(Records drawn from a dataset)
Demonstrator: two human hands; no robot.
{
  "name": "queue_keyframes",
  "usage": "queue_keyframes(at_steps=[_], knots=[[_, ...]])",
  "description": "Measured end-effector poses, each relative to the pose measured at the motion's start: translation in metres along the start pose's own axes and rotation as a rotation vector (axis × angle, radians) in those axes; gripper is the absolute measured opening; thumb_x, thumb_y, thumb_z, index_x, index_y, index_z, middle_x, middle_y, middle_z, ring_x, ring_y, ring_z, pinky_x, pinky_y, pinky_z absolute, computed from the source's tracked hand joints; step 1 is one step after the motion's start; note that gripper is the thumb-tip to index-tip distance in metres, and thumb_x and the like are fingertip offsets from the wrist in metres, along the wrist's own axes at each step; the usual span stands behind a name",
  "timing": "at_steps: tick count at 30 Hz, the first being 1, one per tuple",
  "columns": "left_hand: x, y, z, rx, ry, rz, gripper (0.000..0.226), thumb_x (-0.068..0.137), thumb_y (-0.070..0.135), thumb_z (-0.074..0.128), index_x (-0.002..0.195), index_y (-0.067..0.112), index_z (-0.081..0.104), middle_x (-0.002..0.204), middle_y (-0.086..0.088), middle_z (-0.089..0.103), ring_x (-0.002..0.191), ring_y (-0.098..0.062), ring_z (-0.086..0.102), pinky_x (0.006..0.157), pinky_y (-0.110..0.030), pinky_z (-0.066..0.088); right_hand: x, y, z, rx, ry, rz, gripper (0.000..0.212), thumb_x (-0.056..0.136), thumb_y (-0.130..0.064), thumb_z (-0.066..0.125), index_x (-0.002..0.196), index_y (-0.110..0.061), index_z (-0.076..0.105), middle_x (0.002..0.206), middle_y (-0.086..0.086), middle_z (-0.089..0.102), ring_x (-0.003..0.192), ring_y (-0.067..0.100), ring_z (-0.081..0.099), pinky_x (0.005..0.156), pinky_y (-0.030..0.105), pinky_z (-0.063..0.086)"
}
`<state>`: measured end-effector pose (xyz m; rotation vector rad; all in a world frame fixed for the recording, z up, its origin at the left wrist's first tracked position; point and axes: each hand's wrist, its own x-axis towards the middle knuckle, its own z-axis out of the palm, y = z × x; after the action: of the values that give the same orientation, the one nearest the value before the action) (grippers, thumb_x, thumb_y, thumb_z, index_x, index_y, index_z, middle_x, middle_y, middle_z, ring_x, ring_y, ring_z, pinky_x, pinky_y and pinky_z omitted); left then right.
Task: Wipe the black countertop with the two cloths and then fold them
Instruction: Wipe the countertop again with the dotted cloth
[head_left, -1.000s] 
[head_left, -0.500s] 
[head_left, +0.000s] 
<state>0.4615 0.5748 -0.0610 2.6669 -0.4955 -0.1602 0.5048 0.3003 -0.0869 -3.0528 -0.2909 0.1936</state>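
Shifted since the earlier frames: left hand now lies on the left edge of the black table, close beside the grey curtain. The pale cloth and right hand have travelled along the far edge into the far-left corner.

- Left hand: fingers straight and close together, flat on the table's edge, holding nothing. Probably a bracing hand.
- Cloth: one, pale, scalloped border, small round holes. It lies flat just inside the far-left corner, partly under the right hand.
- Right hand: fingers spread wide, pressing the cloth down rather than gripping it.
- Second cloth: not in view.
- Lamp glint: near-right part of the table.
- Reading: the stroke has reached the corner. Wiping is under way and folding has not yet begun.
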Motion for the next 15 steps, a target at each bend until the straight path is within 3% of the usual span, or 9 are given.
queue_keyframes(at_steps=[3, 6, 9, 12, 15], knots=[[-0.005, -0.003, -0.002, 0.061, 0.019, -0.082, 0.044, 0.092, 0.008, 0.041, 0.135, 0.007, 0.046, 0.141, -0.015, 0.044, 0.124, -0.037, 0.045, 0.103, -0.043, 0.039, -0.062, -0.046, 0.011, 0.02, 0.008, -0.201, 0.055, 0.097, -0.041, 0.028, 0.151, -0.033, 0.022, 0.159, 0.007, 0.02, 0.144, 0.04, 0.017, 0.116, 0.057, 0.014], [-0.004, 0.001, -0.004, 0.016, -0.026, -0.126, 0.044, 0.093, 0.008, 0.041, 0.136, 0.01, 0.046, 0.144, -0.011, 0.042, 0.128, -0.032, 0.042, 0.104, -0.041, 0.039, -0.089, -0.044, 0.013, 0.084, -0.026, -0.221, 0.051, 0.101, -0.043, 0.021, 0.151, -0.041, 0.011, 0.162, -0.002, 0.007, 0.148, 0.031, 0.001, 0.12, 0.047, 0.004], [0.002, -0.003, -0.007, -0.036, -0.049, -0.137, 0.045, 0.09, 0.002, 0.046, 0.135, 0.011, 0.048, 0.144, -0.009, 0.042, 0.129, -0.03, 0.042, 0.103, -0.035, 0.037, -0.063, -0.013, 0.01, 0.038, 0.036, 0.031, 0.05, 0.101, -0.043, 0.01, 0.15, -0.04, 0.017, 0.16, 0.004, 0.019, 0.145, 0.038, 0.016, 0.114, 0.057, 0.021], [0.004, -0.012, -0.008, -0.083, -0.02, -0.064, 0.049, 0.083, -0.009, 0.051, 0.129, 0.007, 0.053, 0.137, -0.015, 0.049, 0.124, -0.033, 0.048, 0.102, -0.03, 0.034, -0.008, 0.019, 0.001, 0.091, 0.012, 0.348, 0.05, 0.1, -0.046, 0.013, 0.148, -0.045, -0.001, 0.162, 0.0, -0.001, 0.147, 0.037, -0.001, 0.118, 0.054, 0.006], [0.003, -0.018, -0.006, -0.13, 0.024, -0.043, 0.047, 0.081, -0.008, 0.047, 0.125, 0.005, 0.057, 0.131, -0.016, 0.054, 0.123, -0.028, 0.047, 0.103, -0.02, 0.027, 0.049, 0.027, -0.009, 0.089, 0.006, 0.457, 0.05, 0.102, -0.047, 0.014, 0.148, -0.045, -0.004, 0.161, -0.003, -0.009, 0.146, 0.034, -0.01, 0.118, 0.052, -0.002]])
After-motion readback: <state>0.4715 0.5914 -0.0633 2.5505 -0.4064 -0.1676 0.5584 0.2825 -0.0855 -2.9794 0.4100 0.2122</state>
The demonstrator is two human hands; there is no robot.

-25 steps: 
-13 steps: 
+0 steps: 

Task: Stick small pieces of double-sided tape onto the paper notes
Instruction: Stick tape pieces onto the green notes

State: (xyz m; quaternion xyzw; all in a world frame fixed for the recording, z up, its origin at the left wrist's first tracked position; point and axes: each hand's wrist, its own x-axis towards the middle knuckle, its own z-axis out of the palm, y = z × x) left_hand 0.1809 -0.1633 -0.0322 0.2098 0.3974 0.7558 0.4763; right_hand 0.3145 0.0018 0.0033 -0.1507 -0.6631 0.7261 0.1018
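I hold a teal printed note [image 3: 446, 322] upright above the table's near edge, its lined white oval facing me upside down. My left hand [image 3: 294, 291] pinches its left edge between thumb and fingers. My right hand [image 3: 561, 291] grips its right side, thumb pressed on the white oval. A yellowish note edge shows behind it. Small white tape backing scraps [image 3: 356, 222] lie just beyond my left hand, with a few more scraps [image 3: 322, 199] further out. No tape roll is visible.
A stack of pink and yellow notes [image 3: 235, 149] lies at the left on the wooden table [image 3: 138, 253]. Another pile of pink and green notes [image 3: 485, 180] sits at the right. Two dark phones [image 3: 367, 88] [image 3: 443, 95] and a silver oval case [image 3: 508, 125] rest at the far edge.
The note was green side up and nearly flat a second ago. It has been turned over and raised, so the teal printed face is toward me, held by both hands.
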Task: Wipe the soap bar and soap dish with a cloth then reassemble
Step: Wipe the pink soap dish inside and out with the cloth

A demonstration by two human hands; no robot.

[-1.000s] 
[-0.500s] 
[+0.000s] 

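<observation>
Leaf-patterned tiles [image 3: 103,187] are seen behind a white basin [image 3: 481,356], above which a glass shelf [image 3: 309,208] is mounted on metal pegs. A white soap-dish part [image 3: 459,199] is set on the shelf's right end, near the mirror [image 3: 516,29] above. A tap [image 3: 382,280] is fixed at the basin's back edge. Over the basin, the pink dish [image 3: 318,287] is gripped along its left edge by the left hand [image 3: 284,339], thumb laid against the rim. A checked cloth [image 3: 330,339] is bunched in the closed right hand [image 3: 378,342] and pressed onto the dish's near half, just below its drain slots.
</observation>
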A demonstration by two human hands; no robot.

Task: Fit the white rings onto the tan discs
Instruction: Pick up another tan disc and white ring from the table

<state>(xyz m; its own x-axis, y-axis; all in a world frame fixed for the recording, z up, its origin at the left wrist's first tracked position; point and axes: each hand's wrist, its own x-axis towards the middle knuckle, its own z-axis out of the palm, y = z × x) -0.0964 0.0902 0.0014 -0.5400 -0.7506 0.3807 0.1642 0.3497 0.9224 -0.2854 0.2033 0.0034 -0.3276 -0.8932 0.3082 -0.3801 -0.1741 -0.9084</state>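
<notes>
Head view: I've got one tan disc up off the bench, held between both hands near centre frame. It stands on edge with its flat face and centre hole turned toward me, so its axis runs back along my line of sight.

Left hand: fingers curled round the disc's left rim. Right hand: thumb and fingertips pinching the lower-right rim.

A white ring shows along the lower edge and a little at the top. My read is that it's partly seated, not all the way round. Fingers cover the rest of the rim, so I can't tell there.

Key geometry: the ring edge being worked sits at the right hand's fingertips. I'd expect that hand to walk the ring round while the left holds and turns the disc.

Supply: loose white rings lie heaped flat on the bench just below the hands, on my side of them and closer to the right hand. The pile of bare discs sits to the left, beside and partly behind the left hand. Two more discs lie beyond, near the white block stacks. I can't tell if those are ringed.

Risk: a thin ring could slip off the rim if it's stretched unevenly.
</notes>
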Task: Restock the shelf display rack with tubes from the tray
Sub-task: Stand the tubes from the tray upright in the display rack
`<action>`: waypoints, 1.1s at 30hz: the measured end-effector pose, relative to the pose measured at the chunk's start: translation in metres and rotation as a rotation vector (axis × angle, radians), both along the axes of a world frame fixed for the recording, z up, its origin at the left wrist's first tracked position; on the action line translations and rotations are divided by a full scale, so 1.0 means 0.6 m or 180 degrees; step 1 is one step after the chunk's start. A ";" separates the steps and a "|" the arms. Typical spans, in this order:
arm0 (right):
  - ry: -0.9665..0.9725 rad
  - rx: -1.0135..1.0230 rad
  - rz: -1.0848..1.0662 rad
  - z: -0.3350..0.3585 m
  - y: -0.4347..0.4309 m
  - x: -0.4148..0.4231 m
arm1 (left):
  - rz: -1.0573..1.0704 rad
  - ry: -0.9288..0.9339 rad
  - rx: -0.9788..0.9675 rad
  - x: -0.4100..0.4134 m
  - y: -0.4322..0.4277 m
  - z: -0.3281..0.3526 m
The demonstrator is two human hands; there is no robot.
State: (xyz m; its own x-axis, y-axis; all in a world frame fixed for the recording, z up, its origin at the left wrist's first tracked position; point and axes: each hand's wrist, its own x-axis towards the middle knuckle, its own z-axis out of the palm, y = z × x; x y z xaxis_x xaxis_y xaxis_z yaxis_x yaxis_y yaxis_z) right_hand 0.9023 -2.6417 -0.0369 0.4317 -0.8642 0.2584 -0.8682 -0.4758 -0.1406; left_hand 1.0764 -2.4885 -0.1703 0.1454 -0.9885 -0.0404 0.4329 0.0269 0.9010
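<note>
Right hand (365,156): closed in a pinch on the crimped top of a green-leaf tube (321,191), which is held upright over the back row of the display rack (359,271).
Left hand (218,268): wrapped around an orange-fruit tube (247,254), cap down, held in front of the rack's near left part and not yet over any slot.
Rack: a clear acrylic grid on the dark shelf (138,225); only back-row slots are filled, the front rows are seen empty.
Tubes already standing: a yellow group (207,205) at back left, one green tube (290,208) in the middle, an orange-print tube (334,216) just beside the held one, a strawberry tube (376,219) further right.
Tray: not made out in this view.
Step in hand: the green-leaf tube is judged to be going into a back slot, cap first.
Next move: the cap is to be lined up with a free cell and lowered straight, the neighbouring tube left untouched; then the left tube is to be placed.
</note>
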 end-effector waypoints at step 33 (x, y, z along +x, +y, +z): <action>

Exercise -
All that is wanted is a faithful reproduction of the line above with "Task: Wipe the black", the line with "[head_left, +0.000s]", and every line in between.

Response to this task -
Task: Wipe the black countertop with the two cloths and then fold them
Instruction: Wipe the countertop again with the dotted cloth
[head_left, -1.000s] 
[head_left, -0.500s] 
[head_left, +0.000s] 

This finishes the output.